Caroline May is almost right in the title to this article: “Stay vertical a bit longer, ladies: Study claims men are winning the game of love”.
It’s not all men who benefit, even if we just talk about men who are unmarried and not in a long-term relationship. The men who benefit from this development are the kind of men who already had high “market value” before the days of sexual equality:
“Girl power” might have brought women and girls victories in academics and sports but, as a recent book out of the University of Texas reports, an unintended consequence of women’s success has given men a leg up in the game of love.

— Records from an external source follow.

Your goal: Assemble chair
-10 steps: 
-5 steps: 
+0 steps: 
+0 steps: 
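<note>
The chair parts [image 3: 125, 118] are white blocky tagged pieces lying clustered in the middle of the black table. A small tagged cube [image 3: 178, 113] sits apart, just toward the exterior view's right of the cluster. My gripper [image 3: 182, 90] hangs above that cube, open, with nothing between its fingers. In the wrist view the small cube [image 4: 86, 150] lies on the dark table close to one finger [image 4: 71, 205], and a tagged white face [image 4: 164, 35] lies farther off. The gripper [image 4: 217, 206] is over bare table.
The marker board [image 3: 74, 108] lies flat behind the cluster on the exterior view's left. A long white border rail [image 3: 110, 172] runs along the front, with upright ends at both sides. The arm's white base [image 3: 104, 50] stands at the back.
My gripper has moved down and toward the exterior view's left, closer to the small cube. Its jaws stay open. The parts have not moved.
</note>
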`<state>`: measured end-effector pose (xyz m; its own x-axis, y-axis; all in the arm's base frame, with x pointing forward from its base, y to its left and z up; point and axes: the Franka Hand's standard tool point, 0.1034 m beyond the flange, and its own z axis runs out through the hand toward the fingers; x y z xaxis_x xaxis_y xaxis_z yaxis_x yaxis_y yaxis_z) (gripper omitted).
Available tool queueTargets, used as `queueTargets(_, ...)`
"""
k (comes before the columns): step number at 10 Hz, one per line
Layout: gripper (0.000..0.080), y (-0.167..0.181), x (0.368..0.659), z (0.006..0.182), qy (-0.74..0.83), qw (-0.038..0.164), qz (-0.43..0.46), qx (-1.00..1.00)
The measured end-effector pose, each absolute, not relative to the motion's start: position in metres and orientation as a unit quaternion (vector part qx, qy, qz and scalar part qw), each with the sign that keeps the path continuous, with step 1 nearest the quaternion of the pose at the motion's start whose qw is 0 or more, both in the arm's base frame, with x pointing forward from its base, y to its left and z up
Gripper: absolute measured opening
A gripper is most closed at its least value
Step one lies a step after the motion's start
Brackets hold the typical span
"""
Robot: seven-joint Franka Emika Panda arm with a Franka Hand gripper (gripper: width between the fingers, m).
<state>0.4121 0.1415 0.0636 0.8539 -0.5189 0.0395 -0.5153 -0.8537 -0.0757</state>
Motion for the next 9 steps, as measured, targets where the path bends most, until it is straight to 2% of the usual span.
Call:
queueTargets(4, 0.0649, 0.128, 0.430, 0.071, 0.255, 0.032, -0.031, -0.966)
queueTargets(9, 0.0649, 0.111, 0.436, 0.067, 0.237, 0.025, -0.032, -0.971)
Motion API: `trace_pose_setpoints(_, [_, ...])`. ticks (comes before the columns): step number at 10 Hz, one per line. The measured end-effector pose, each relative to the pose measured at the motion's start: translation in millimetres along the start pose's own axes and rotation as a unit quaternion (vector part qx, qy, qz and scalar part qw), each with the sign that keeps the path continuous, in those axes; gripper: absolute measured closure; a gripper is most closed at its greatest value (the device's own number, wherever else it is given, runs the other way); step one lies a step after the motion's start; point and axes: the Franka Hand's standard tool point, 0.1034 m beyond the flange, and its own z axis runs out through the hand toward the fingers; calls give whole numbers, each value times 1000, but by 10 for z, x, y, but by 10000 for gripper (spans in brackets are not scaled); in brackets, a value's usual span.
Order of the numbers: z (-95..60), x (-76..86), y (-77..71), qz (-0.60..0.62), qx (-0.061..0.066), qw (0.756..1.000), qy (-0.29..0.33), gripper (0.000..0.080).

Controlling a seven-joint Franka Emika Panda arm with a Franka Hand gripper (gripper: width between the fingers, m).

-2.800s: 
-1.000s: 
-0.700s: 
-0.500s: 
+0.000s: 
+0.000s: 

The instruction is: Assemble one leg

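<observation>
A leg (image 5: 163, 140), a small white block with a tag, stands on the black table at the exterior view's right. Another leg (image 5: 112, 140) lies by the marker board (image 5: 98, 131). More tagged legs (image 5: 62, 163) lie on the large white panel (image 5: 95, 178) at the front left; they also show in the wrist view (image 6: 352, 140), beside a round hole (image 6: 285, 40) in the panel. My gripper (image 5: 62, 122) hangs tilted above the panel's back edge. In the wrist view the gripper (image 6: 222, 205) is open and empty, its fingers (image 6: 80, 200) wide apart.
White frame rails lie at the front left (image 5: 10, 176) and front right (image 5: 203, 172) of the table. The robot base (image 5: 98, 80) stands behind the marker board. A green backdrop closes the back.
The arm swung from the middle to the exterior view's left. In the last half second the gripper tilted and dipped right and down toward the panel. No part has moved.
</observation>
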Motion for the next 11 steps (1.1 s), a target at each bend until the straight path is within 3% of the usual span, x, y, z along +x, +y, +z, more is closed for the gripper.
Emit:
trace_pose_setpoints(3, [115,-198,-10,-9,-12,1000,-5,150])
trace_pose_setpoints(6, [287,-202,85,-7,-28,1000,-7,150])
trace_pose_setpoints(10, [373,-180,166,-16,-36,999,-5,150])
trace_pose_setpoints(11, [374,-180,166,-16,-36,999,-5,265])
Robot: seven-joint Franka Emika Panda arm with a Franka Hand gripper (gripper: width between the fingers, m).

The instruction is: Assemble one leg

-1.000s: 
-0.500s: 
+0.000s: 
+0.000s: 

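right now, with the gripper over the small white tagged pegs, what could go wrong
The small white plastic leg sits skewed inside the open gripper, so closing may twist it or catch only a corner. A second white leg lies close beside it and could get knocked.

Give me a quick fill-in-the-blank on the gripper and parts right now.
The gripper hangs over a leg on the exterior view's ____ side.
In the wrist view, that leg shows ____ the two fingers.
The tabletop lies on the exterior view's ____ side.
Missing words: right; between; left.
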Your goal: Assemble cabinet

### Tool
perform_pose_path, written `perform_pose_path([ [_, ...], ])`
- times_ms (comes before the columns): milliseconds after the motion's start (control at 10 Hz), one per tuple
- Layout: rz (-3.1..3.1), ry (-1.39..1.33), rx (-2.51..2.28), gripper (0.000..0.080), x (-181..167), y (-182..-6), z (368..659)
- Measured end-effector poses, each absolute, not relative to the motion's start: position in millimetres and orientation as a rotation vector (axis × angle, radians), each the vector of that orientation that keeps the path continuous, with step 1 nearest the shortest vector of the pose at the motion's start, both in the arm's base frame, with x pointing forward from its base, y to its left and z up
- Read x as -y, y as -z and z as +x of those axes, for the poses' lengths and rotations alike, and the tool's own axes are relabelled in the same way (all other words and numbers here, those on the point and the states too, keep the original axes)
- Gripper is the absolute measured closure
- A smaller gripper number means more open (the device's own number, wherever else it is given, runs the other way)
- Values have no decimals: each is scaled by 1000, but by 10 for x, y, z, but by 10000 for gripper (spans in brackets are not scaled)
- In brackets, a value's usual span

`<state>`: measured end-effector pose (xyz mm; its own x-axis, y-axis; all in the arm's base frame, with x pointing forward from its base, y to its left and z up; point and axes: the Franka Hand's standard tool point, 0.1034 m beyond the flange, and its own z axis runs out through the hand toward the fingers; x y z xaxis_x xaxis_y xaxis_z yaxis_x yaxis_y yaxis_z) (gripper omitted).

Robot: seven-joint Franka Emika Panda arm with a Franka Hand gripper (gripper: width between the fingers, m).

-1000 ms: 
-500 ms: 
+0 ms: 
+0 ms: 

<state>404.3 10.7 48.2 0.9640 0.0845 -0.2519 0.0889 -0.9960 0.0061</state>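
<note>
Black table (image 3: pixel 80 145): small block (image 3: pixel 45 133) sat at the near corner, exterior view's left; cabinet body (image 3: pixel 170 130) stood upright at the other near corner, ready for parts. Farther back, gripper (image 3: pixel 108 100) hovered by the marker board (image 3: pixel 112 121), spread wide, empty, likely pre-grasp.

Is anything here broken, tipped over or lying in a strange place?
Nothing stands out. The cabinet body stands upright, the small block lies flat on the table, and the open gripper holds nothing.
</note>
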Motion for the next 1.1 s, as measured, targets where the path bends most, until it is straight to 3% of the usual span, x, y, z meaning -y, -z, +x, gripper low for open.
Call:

Based on research published in their new book,“Premarital Sex in America: How Young Americans Meet, Mate and Think About Marrying,” Mark Regnerus and Jeremy Uecker, sociologists from the University of Texas at Austin, have found that with women becoming more educated and professionally successful than ever, it has become extremely difficult for them to find a committed man.
Part of the problem is that women traditionally have looked to have relationships with higher-status men (dating or marrying “up”). Now that women are achieving higher financial, academic, and professional status themselves, they’re finding a much-reduced group of men who meet their new (higher) expectations, but also facing much more competition from other women who have also achieved higher status. In economic terms, the market for high status men has more potential buyers chasing fewer sellers. Prices (in this case, willingness to offer sex earlier) must rise to compensate.